I have... A lot of thoughts on Coco and its box office prospects, let's just put it that way for now. Initially I was confident that the picture was going to do fine, but now? Not so much. Will I detail my skepticism on here later? Maybe, but I'll give you the skinny... I'm concerned. Very concerned. This picture needs to be a hit, and as the days go by, I'm really beginning to think that Disney's marketing department has little confidence in it and are positioning the Frozen short as its booster. Not a horrible thing to do, I mean, other floppy Disney releases could've benefited from this kind of luxury... But yeah, it all implies that The Walt Disney Company is a bit worried about Pixar's latest original movie.

That isn't good, fellas. A Pixar film shouldn't ever really be in trouble, though box office worry-warting about this studio's output has been a thing since, say, the release of Monsters, Inc. Hit after hit, it seemed impossible... Pixar simply couldn't have a box office loss, till The Good Dinosaur showed that even they weren't invincible. Coco, I thought, had "hit" written all over it because it's the usually different and fresh sort of story you come to expect from Pixar, while Good Dinosaur was a strange and divisive anomaly whose performance could be chalked up to certain things outside of the movie itself. (i.e. lazy marketing, Star Wars.)

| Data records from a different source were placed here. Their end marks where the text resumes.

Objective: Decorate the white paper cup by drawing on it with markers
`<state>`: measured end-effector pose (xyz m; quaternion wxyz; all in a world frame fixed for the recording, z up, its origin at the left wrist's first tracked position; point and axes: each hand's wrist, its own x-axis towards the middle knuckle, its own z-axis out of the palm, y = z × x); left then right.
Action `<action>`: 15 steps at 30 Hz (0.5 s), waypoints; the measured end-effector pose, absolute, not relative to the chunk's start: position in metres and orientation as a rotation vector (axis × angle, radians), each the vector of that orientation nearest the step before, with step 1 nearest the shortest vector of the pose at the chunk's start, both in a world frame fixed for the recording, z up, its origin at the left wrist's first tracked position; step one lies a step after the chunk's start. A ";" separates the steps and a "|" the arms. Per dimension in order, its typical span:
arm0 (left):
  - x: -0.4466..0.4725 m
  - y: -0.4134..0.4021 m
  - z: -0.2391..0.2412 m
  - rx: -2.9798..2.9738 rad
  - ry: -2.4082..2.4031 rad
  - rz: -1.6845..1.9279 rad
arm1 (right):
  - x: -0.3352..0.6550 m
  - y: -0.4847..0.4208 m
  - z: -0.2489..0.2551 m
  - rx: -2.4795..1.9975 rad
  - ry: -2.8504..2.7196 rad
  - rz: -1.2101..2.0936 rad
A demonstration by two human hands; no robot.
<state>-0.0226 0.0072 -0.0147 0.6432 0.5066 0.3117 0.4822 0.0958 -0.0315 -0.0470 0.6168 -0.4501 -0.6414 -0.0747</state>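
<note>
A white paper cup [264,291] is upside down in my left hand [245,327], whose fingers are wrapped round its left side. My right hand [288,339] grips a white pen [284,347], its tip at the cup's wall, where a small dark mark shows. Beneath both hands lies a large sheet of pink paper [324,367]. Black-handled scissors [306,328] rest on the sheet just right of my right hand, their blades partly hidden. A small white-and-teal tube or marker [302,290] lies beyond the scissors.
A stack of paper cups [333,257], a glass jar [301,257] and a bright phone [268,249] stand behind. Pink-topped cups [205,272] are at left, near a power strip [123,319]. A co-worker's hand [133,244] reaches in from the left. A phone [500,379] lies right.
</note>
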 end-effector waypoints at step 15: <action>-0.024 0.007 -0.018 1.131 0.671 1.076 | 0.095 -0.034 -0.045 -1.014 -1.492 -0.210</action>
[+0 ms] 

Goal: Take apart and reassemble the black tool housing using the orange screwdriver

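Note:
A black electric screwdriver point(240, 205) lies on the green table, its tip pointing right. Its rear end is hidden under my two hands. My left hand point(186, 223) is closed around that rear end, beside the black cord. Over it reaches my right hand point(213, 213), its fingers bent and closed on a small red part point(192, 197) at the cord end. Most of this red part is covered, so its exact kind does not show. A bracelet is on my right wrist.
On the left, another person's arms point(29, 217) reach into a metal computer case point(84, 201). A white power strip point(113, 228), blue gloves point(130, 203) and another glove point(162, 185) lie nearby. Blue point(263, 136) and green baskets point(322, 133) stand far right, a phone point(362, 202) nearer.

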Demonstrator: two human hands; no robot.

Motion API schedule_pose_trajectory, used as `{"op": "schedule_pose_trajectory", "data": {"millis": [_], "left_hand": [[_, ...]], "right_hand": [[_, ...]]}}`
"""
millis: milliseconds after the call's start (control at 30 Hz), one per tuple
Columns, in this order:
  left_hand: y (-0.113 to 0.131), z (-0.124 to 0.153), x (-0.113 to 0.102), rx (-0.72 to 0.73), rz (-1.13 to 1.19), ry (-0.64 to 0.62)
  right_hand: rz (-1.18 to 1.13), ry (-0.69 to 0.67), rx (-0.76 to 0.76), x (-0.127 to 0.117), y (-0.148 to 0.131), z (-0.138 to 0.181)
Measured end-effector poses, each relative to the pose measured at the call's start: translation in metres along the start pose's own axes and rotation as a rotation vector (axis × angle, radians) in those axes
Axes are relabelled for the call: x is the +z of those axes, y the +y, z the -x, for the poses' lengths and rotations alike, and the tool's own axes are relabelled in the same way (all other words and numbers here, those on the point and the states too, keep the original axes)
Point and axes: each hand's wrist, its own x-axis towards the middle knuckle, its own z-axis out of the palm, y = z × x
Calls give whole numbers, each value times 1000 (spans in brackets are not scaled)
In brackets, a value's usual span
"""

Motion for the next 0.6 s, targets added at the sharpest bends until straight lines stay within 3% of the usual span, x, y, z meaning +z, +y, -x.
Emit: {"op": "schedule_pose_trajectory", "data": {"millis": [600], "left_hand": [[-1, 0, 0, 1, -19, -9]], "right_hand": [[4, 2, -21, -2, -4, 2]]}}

Anyways, I wonder if Coco's new trailer will start a last-minute aggressive marketing campaign that will tout the movie as an event. Either that, or it'll just be another trailer and the film will have to rely on Anna, Elsa, Olaf, Sven, and company to get a desirable opening week gross.

Weekend Box Office

Most of the animation packed up and went home.

An animated movie also no longer holds a certain record: The biggest opening for a September release. Sony Animation's Hotel Transylvania 2 handed the crown to the gargantuan It, which scored $123 million on its opening weekend, proving once again that R-rated films, the horror genre, and non-summer/holiday season releases can be heavies. I have yet to see the film, but I am looking forward to it, and I can totally see why it exploded. Hey, here's a radical idea... Can we some day get an animated adaptation of a Stephen King novel?

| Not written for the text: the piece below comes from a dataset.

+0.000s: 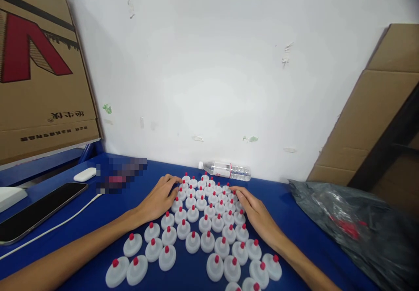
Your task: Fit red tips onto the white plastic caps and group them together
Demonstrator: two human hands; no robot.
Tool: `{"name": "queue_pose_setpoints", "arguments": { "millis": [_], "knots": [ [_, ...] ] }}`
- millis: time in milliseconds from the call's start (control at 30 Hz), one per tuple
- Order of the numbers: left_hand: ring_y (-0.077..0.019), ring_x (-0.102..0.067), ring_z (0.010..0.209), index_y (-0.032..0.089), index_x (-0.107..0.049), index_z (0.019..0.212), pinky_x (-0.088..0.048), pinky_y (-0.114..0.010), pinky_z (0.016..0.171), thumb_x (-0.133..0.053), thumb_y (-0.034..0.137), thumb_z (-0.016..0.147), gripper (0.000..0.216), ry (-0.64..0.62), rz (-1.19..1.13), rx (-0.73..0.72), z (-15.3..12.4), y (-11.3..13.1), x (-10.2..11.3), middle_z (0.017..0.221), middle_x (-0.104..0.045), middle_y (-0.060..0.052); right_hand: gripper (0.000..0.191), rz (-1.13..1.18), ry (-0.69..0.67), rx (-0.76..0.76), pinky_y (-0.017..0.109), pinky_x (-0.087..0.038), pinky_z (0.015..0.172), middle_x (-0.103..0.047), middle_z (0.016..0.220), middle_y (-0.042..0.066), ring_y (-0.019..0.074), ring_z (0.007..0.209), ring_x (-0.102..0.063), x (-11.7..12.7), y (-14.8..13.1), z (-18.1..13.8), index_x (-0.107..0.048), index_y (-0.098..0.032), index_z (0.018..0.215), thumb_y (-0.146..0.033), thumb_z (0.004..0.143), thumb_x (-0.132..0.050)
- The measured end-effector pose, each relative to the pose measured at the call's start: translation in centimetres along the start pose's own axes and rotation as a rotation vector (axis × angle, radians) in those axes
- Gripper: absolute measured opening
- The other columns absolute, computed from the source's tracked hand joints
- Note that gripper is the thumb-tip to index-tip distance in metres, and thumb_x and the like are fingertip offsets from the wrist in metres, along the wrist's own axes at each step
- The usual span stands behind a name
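Note:
Several white caps with red tips (203,225) stand close together on the blue table (288,203). My left hand (160,197) lies flat against the left side of the group, fingers stretched toward its far end. My right hand (257,214) lies flat against the right side, fingers stretched along the caps. Both hands touch the outer caps and hold nothing.
A clear plastic bottle (225,170) lies by the white wall behind the caps. A black plastic bag (353,225) sits at the right. A dark phone (39,210), a white cable and a small white case (85,174) lie at the left. Cardboard boxes (39,73) stand on both sides.

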State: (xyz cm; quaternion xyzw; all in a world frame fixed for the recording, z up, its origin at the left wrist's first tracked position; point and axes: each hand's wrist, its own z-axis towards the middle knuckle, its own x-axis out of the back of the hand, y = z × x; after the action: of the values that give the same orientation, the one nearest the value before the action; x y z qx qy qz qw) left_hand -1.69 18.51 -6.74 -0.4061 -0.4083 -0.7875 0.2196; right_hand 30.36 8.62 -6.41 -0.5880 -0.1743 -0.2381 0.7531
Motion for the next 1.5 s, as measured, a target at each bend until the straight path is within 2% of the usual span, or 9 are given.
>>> {"name": "queue_pose_setpoints", "arguments": {
  "millis": [733, 967, 1100, 1233, 1300, 1367, 1400, 1433, 1500],
  "knots": [
    [-0.0282, -0.057, 0.11, 0.024, -0.062, 0.12, -0.046, -0.049, 0.101, -0.039, 0.036, 0.1, 0.034, 0.009, -0.004, -0.015, -0.1, 0.4, 0.3, 0.119, -0.063, -0.009, 0.048, 0.001, -0.011, 0.014, 0.043, -0.042, 0.111, -0.065, 0.136, 0.003, 0.0262, 0.126, -0.059, 0.0, -0.7, -0.2, -0.06, -0.031, 0.133, -0.059, 0.102, -0.037],
    [-0.0258, -0.061, 0.104, 0.022, -0.054, 0.132, -0.048, -0.046, 0.099, -0.035, 0.043, 0.102, 0.041, 0.019, -0.038, 0.0, 0.4, 0.1, 1.0, 0.106, -0.065, -0.006, 0.053, 0.062, -0.033, 0.008, 0.048, -0.039, 0.115, -0.06, 0.143, 0.004, 0.0268, 0.134, -0.054, 0.3, -0.7, -0.4, -0.055, -0.032, 0.14, -0.063, 0.103, -0.032],
    [-0.024, -0.064, 0.101, 0.023, -0.052, 0.134, -0.051, -0.042, 0.095, -0.031, 0.048, 0.104, 0.045, 0.034, -0.069, 0.019, 0.6, 0.1, 1.5, 0.104, -0.066, -0.005, 0.056, 0.084, -0.019, 0.046, 0.052, -0.033, 0.119, -0.056, 0.148, 0.005, 0.0271, 0.139, -0.049, 1.7, -1.4, -0.7, -0.054, -0.031, 0.143, -0.061, 0.104, -0.026],
    [-0.0253, -0.062, 0.111, 0.023, -0.051, 0.134, -0.047, -0.045, 0.103, -0.028, 0.049, 0.105, 0.046, 0.071, -0.085, 0.042, 0.5, -0.1, 1.0, 0.114, -0.064, -0.007, 0.049, -0.148, 0.032, 0.284, 0.057, -0.026, 0.122, -0.045, 0.158, 0.002, 0.0302, 0.148, -0.036, 3.4, -4.7, -2.0, -0.052, -0.035, 0.146, -0.054, 0.105, -0.033],
    [-0.0257, -0.061, 0.112, 0.022, -0.051, 0.133, -0.045, -0.046, 0.105, -0.028, 0.048, 0.105, 0.045, 0.08, -0.089, 0.045, 0.5, -0.1, 0.7, 0.113, -0.064, -0.007, 0.049, -0.358, -0.012, 0.481, 0.061, -0.028, 0.12, -0.039, 0.162, 0.001, 0.0338, 0.15, -0.033, 2.9, -6.5, -3.2, -0.048, -0.038, 0.148, -0.054, 0.102, -0.042],
    [-0.0258, -0.061, 0.111, 0.022, -0.051, 0.133, -0.045, -0.046, 0.105, -0.028, 0.048, 0.105, 0.045, 0.083, -0.092, 0.045, 0.4, -0.2, 0.5, 0.111, -0.064, -0.007, 0.056, -0.52, -0.067, 0.778, 0.061, -0.025, 0.122, -0.038, 0.162, 0.004, 0.0341, 0.149, -0.035, 0.5, -7.4, -4.6, -0.05, -0.035, 0.146, -0.058, 0.095, -0.056],
    [-0.0257, -0.061, 0.111, 0.022, -0.051, 0.133, -0.045, -0.047, 0.105, -0.028, 0.048, 0.105, 0.045, 0.083, -0.094, 0.043, 0.4, -0.1, 0.5, 0.112, -0.063, -0.007, 0.048, -0.56, 0.004, 0.969, 0.056, -0.026, 0.123, -0.047, 0.156, 0.004, 0.0292, 0.146, -0.042, -1.3, -7.4, -5.3, -0.054, -0.035, 0.141, -0.051, 0.096, -0.059],
    [-0.0254, -0.061, 0.11, 0.021, -0.05, 0.134, -0.045, -0.046, 0.105, -0.028, 0.048, 0.105, 0.045, 0.083, -0.095, 0.042, 0.4, -0.1, 0.5, 0.112, -0.063, -0.007, 0.037, -0.586, 0.089, 1.123, 0.05, -0.027, 0.124, -0.057, 0.148, -0.001, 0.0222, 0.143, -0.046, -3.4, -7.1, -6.0, -0.058, -0.039, 0.133, -0.04, 0.096, -0.062],
    [-0.0245, -0.061, 0.108, 0.02, -0.047, 0.135, -0.046, -0.045, 0.104, -0.027, 0.047, 0.105, 0.045, 0.083, -0.099, 0.037, 0.4, -0.1, 0.6, 0.109, -0.062, -0.007, 0.028, -0.65, 0.142, 1.307, 0.035, -0.032, 0.124, -0.068, 0.134, -0.01, 0.0126, 0.141, -0.047, -7.5, -6.2, -6.9, -0.063, -0.042, 0.119, -0.029, 0.094, -0.067]
  ]
}}
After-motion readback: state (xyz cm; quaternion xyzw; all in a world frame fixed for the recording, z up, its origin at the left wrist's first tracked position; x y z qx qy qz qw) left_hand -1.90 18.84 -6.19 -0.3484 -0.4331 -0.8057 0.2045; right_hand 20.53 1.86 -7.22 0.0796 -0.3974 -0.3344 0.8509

As my writing buddy Mister Coat joking told me, "You know what to do, Genndy. Send in the clowns!"

Anyways...

Leap! fell 49%, it's up to $15 million in the US, $98.9 million everywhere. Close to the one-oh-oh. In a way, the Weinstein Company did do something right - they helped get this small French-Canadian production past one-oh-oh at the worldwide box office.

The Emoji Movie tumbled 53%, $82 million here, $170 million everywhere.

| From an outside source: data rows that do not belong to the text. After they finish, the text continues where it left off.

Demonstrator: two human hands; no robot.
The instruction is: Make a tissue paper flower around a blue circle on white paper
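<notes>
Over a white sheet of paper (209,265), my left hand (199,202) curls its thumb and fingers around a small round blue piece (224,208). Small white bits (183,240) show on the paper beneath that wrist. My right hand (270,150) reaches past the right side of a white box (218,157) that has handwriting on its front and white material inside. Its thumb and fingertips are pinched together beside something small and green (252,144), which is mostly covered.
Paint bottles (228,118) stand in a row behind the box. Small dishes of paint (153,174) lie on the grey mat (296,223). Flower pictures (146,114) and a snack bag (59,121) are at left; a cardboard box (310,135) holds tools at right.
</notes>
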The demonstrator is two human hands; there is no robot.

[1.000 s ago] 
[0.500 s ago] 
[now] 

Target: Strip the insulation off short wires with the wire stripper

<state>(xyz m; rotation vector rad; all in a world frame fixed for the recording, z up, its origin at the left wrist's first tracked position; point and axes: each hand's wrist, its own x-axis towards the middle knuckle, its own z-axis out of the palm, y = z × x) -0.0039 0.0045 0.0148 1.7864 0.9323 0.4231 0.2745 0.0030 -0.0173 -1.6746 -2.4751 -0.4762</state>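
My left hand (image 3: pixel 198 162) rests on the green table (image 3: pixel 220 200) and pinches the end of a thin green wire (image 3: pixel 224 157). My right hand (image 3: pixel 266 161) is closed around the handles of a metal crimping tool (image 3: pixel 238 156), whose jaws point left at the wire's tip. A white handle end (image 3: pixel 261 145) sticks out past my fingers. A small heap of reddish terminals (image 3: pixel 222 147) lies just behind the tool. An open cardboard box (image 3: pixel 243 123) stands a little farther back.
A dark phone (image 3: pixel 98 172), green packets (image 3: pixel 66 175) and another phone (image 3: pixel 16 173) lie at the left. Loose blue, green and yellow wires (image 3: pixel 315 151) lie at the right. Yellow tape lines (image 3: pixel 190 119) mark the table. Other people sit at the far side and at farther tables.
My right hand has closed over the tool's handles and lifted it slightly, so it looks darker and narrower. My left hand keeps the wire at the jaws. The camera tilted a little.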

While Despicable Me 3 still rolls in over 1,000 theaters, it fell 62%. Ticket-sales wise, it's still the least-attended film in the series, domestically. Matter, that does not... The film grossed $1 billion worldwide, becoming the 6th animated film ever to hit the mark. It now shares the ranks with Toy Story 3, Frozen, Minions, Zootopia, and Finding Dory. What gets there next? I'm thinking The Incredibles 2, if not that, then... Secret Life of Pets 2? Toy Story 4? That untitled LAIKA film? Will some pretty successful animated film from the past 7 or so years get a sequel that unexpectedly spikes like Despicable Me 2 did? Maybe one of a wrecking variety? I don't know!

The Nut Job 2 got it rough once again, falling 72%. $27 million here, $36 million everywhere. It had some domestic legs, but it's not enough. The $40 million picture, perhaps, should've been a direct-to-video cheapquel. With all due respect to the filmmakers who actually tried to make this sequel better than the maligned first movie, it perhaps was not meant for theaters: A sequel few folk asked for, and quite frankly, from what I saw of the film (and I saw big chunks of it at work), it seemed like one of those harmless CG kids' movies you'd see on an early noon weekday on Cartoon Network.

Cars 3, after a turbocharged surge over Labor Day weekend, lost nearly 2,000 of those screens and popped all four of its tires as a result. Down 83%, it's pretty harsh for a post-Labor Day Pixar drop. It's at $350 million worldwide, nothing special.

Captain Underpants still unravels somewhere in America, but the domestic gross is the same. $73 million here, $104 million everywhere, still not out everywhere else. Should comfortably land somewhere above $110 million when all is said and done.